Task instructions » Retype the full set of data, character for character.

-.-.-

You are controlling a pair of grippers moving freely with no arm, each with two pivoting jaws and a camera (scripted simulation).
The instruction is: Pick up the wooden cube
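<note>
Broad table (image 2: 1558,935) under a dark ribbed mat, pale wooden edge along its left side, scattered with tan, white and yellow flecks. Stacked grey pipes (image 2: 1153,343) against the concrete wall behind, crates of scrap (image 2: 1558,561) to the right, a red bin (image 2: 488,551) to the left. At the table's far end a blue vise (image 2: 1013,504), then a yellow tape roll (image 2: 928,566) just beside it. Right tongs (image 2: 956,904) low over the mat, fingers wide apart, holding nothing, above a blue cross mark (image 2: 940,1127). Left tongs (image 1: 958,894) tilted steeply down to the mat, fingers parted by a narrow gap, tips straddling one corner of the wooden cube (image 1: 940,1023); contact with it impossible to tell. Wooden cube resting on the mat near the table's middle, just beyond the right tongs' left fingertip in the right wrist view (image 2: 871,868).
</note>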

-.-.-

Task solution »
You are controlling a pair of grippers moving freely with no arm, each with two pivoting jaws and a camera (scripted simulation).
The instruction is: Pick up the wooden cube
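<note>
Broad table (image 2: 1558,935) under a dark ribbed mat, pale wooden edge along its left side, scattered with tan, white and yellow flecks. Stacked grey pipes (image 2: 1153,343) against the concrete wall behind, crates of scrap (image 2: 1558,561) to the right, a red bin (image 2: 488,551) to the left. At the table's far end a blue vise (image 2: 1013,504), then a yellow tape roll (image 2: 928,566) just beside it. Right tongs (image 2: 956,904) low over the mat, fingers wide apart, holding nothing, above a blue cross mark (image 2: 940,1127). Left tongs (image 1: 958,894) tilted steeply down to the mat, fingers parted by a narrow gap, tips straddling one corner of the wooden cube (image 1: 940,1023); contact with it impossible to tell. Wooden cube resting on the mat near the table's middle, just beyond the right tongs' left fingertip in the right wrist view (image 2: 871,868).
</note>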

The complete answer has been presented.